Wind and solar energy

This turning point in the electricity mix is largely due to wind energy. Its share rose from only 8 percent in 2009 to just under 25 percent in 2019, making wind the strongest energy source in Germany! Most of it is still generated by onshore wind turbines, with around a fifth of the installed wind turbines located in the North and Baltic Seas.

Solar energy also recorded significant growth from one to 9 percent. Although this is also a great success, the German energy system would benefit from a higher share of solar energy production. This was demonstrated, for example, in 2018’s “summer of the century”: The share of renewable energies was significantly below the annual average in the summer months.

The reason being that there was hardly any wind and the lack of rainfall meant that hydropower also had a low output. The warm rivers made it impossible to cool conventional power plants sufficiently and the low water levels led to transport bottlenecks for hard coal. Under these conditions, solar energy would be the optimal energy source. However, the currently installed capacity is too small to compensate for the shortfalls in other sources – despite optimal weather conditions.

Nuclear power and brown and coal

The growth in renewable energies has completely compensated for the decline in nuclear power from 25 percent (2009) to 13.7 percent of net electricity generation in Germany over the past ten years.

Brown coal, considered the dirtiest source of energy, has held its own against all competition. The reason for this was the consistently low prices for the CO₂ certificates, which have lasted for many years. As a result of the low production costs, the export surplus had increased from 12 TWh in 2009 to 50 TWh in 2017 and 2018. Since the CO₂ certificate prices have risen sharply in 2018 and 2019, this situation is currently changing. In 2019, only 34 TWh were left. In 2019, brown coal still accounted for 20 percent of our electricity mix in Germany.

The share of electricity generated from hard coal fell from 18 to 10 percent. It could not hold its own against brown coal, although it has lower emissions.

Natural gas

Electricity generated from natural gas decreased by half from 11 percent in 2009 to 5.5 percent in 2015. Since 2016, the share stabilized at around 8 percent, only to rise again to 10.5 percent in 2019. Gas power plants can be regulated quickly and are therefore a valuable addition to renewable energies.
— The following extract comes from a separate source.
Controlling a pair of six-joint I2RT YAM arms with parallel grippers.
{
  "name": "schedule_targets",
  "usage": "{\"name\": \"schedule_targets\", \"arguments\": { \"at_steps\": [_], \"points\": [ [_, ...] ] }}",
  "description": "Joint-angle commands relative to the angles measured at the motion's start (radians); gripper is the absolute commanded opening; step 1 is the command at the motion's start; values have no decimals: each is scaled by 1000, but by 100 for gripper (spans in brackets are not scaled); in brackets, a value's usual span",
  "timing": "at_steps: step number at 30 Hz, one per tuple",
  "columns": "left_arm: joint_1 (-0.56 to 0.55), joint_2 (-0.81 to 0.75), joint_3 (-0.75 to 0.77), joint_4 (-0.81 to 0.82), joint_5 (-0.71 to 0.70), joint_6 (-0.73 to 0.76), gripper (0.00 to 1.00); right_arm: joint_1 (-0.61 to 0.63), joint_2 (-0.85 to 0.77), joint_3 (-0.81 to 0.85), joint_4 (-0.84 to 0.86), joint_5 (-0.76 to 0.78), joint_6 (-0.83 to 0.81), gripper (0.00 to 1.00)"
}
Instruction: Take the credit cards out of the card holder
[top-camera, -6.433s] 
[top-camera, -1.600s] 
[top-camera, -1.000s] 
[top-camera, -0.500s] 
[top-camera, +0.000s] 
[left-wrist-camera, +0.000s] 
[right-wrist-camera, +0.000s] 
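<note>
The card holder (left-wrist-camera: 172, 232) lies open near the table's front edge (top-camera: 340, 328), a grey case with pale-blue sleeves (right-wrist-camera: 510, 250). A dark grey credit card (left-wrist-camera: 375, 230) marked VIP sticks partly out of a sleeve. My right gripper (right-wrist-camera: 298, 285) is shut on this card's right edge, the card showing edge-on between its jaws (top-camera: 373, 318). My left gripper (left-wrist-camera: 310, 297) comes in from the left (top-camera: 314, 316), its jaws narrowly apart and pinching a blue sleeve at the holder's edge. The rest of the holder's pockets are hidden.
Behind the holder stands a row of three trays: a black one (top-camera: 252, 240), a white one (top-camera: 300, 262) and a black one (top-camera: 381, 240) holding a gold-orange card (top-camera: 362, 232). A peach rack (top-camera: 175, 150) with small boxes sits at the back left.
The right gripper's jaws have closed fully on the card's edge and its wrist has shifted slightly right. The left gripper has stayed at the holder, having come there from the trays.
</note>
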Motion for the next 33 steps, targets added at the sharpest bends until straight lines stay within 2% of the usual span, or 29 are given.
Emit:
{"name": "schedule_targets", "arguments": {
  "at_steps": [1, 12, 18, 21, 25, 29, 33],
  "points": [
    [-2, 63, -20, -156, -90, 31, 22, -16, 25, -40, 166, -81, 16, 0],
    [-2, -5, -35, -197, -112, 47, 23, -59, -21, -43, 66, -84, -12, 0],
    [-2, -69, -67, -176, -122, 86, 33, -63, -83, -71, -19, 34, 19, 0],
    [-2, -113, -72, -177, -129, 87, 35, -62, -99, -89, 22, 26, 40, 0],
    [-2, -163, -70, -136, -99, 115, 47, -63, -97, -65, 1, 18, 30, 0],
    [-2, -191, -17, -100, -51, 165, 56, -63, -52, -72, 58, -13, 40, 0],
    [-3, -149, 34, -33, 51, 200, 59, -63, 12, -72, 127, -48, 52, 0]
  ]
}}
They are still operated with fossil gas today and can later be converted to renewable gas.

For a more detailed look at this topic and to gain access to many other informative data and facts on energy generation in Germany, we invite you to visit the Fraunhofer ISE Energy-Charts.

Bruno Burger

Prof. Bruno Burger is department head of "New Devices and Technologies” at Fraunhofer ISE

He studied Electronics at the University of Karlsruhe and received his doctorate from the same university in 2001. Since 2001, he works at Fraunhofer ISE where he set up the Department of Power Electronics, serving as department head up to 2013. Since 2011, he performs research on the visualization of energy data. Since 2014 he maintains and further develops the energy-charts.de, a site providing the current energy data, updated on an hourly basis, and visualized in user-friendly graphs and tables for public use.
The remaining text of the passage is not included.